→ **Try it**
Exact reproduction required: the lines below from the line with "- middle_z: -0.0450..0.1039" to the line with "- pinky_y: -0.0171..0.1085", both ends included, and no others.

→ **Dataset content**

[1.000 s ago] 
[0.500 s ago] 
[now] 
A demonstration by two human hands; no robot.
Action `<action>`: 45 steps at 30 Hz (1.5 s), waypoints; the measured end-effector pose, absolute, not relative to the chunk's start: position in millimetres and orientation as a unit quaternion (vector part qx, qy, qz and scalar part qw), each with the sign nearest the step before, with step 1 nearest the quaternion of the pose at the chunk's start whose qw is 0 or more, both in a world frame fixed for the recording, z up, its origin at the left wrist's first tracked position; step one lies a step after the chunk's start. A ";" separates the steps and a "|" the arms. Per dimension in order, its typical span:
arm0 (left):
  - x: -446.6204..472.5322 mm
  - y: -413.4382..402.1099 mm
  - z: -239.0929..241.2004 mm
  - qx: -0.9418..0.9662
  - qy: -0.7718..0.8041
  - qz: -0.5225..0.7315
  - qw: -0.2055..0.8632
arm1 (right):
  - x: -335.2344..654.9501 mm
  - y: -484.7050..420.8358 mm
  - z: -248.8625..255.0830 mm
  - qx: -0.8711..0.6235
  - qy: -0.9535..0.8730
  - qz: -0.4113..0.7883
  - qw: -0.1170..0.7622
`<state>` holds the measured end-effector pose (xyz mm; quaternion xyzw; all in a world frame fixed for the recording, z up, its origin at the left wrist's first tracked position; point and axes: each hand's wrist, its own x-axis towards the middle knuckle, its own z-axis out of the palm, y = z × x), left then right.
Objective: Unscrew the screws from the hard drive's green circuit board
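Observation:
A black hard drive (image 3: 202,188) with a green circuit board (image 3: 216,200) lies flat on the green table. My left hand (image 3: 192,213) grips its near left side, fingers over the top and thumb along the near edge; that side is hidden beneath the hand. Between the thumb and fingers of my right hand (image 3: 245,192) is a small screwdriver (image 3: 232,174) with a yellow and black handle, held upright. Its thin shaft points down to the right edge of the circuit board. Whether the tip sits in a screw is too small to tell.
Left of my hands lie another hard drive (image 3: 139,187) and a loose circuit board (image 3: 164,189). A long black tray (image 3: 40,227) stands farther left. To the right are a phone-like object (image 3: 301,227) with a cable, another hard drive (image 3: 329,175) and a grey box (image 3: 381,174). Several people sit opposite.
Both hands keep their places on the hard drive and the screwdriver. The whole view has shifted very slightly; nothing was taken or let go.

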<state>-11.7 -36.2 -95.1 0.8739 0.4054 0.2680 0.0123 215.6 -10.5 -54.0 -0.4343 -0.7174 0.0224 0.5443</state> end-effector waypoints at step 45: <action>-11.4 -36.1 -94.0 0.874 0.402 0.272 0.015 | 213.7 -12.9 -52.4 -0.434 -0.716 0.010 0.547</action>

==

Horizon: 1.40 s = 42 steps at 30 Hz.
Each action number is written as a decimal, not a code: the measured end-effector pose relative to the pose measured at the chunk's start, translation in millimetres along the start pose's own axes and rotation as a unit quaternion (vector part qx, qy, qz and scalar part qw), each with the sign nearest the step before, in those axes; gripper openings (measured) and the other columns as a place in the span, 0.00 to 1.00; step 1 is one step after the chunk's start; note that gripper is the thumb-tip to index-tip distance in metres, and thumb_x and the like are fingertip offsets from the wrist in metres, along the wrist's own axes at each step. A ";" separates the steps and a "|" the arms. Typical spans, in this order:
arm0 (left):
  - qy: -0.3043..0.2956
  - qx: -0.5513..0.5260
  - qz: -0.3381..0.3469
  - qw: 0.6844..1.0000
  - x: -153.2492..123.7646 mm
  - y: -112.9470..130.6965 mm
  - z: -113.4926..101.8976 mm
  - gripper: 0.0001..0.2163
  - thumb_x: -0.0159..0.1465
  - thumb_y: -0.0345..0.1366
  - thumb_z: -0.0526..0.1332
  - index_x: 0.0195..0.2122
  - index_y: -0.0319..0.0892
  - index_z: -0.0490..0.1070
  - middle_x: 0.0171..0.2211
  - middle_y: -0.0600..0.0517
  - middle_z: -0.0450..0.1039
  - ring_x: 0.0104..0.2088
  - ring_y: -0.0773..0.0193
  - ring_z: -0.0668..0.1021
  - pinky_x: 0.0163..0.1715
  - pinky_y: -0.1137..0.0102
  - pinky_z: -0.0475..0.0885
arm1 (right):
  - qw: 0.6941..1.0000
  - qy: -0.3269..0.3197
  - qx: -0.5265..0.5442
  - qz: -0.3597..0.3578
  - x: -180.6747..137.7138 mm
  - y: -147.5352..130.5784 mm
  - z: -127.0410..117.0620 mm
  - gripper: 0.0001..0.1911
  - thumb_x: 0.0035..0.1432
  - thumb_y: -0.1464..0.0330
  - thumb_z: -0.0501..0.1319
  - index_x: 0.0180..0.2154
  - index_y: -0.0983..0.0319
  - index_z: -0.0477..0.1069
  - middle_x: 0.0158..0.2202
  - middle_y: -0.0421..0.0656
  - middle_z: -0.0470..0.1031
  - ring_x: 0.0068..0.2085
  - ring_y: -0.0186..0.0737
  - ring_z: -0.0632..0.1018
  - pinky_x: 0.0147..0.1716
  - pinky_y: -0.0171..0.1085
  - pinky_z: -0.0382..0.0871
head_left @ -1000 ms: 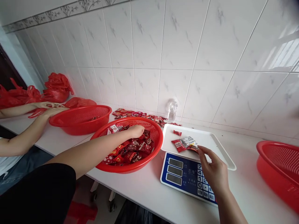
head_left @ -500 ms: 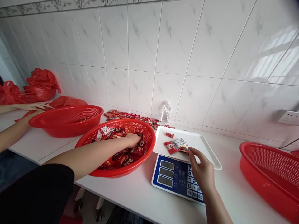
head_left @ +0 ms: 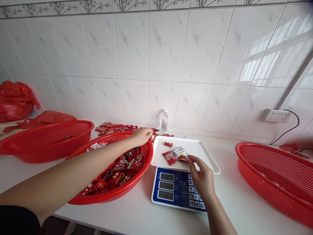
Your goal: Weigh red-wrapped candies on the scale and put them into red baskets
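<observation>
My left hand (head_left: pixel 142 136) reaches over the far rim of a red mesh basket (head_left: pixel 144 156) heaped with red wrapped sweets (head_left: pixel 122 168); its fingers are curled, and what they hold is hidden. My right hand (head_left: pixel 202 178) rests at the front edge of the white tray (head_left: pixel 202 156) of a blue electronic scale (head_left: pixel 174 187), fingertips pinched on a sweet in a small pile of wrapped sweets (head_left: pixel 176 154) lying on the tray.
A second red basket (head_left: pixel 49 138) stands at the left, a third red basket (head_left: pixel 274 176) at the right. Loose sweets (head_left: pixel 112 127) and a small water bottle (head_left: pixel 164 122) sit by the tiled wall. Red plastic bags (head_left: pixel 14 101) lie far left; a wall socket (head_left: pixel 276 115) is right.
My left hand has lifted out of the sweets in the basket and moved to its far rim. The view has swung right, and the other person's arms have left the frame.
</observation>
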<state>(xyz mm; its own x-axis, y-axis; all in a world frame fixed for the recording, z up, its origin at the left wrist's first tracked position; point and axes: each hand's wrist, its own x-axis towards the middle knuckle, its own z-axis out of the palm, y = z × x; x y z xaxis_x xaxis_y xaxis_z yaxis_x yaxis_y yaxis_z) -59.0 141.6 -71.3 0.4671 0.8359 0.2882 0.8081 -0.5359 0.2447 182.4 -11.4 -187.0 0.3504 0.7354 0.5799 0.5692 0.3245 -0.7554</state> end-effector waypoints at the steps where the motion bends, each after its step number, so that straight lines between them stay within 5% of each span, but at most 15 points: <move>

→ **Output**
  - middle_z: -0.0450..0.1039
  - ring_x: 0.0104..0.2088
  - ring_y: -0.0773..0.0193
  - ring_z: -0.0668..0.1021
  - pinky_x: 0.0163..0.1715
  - pinky_y: -0.1137..0.0102
  - pinky_z: -0.0475..0.0885
arm1 (right):
  - qw: 0.6941..1.0000
  - qy: -0.3269..0.3197
  - qx: -0.5265..0.5442
  - qz: -0.3597..0.3578
  - x: -180.6747..137.7138 mm
  - y: -147.5352..130.5784 mm
  - z: -127.0410..117.0620 mm
  - gripper: 0.0001..0.1911
  - thumb_x: 0.0035..0.1432
  - thumb_y: -0.1464..0.0330
  - thumb_z: -0.0501..0.1319
  - index_x: 0.0180..0.2154
  - index_y: -0.0983..0.0319
  - index_z: -0.0477..0.1069
  - middle_x: 0.0158..0.2202
  - middle_y: -0.0421..0.0656
  - middle_z: -0.0470..0.1031
  - ring_x: 0.0068..0.2085
  - ring_y: -0.0186..0.0737
  - ring_z: -0.0632..0.1018
  - pinky_x: 0.0147..0.1716
  - pinky_y: -0.0171..0.1085

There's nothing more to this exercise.